Maceys' caselot sale begins tomorrow, and runs (most likely) for the next 2 weeks.  Here is my review on what is a good deal.  Remember that grocerysmarts.com has a great star rating system, showing what they say is a good deal.

Milk and Eggs
  • Country Fresh $8.88-I've heard good things about this brand, but have never tried it.  According to the Augason Farms website, this can makes 39 cups of milk.  This brings the cost to $3.64/gallon.
  • Morning Moo Milk Alternative $8.88.  I cannot stress enough that this is not real milk.  It tastes good when drinking it straight, and works great in baking.  I bought a 50 lb. bag of it several months ago.  I have since decided that because of all of the ingredients in it, that this is not what I want to feed my family.  I will finish what I have, and will not be buying more.  Ingredients can be found here.  Anyway, each can makes 90 cups of milk, bringing the cost to $1.58/gallon.  Great price!  The chocolate milk comes to $2.33/gallon.
  • Country Cream $11.99-I really like this milk.  I think it tastes good to drink.  The price on this comes to $2.40/gallon.  Not bad compared to the prices at the store.
  • Whole eggs $11.99-I use these in my baking frequently during the winter when fresh eggs are more expensive.  I only use 1 T egg powder per egg, allowing the eggs to go farther than what the directions say.  Using my method, each egg in this can costs about $.07, or a dozen eggs costs $.84.  Great deal!  (This may be a great item to give to loved ones for Christmas!)
  • Butter Powder $18.99-I've never had this before.  The prices comes to $3.62/lb. (4 sticks).
Grains
  • 45 lb. pail of wheat $15.99 and 50 lb. bag for $11.99-Great prices!  This is much cheaper than buying wheat at a Family Home Storage Center (LDS Cannery).  In the bag, this wheat costs $.24/lb. which is an amazing price!  This is a great stock-up price!  (Can you tell I'm serious about this being a great price?)  To learn more about changes in the price of wheat and other items, look here
  •   50 lb. bag of oats $19.99-Great deal!
Other
  • Chopped Onions, 23 oz., $5.99-  Not that great of a deal.  The Family Home Storage Center has a much better price.  By the way, 6 T of dehydrated onions equals about 1 cup of fresh onions.
  • Canned tomatoes $.50-Yeah!  I get to stock up!  I'm all out!
  • Canned beans $.50-Best deal you can find these days.
  • ShurSaving brand canned pears and peaches, 29 oz., $.99-This is a good price, but ShurSaving isn't known for having the best quality.  I would probably want to try a can first if I were stocking up on these.
  • Pineapple $.88-Good price!
  • 25 lb. bag sugar $12.99-Not that great of a price.
  • Hunt's Spaghetti Sauce $.88-Decent price, but you can find better.
  • Tuna $.57-I haven't bought tuna in a long time, but I need to stock up on some.  Is this the best price I'm going to find? (I'd really like to find it for $.35 a can, but I have a feeling those days are long gone.  Is this the price I need to settle for?)
  • Tomato sauce $.25-The best I can plan on finding
  • Tomato paste $.39-I haven't bough tomato paste in a long, long time.  Is this a good price?

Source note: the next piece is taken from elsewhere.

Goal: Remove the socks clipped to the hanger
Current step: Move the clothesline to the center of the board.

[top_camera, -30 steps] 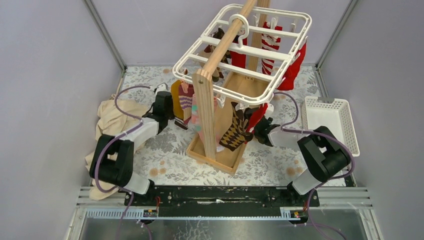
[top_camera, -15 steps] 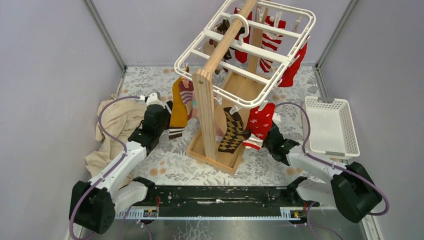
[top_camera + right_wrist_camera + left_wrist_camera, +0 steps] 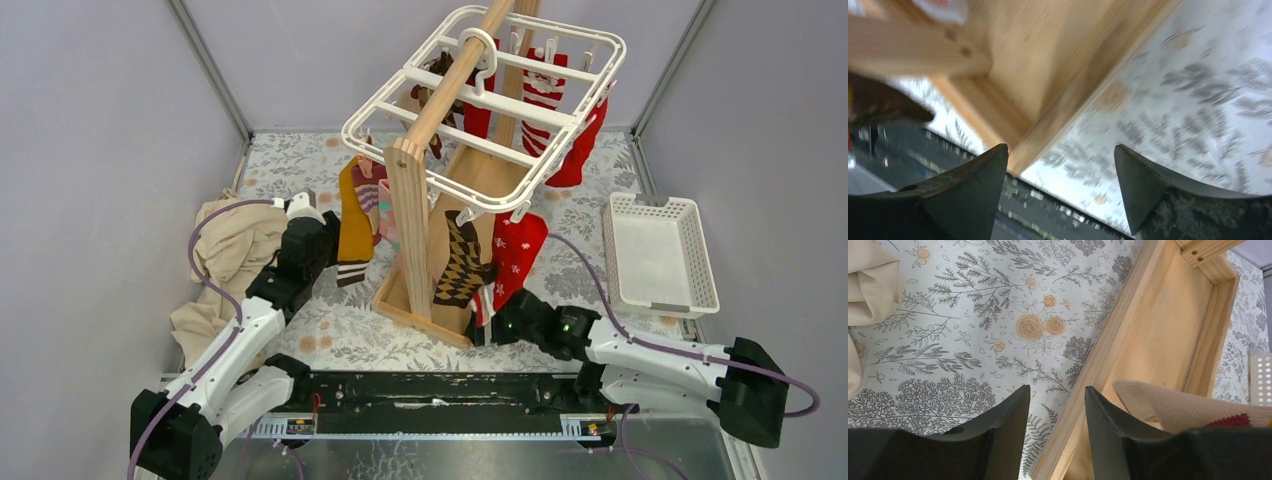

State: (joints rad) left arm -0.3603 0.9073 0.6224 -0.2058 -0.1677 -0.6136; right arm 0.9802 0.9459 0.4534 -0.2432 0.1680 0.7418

Did I leave anything out that you have questions about?  Leave a comment if you do, or if you can answer my questions regarding tuna and tomato paste.

July 23, 2011

rhubarb juice


 I have a lot of rhubarb.  I have 12 plants.  Several hundred (probably close to 500) stalks have been been pulled, and you can't tell that any have been taken.
My neighbor gave me a great idea on how to use it in large quantities:  juice.  I have access to a steam juicer, so I tried it.  Now I have 20 or so pints of rhubarb juice in my freezer.  It tastes awful by itself, but I mix it with apple or home-canned grape juice, and it tastes great!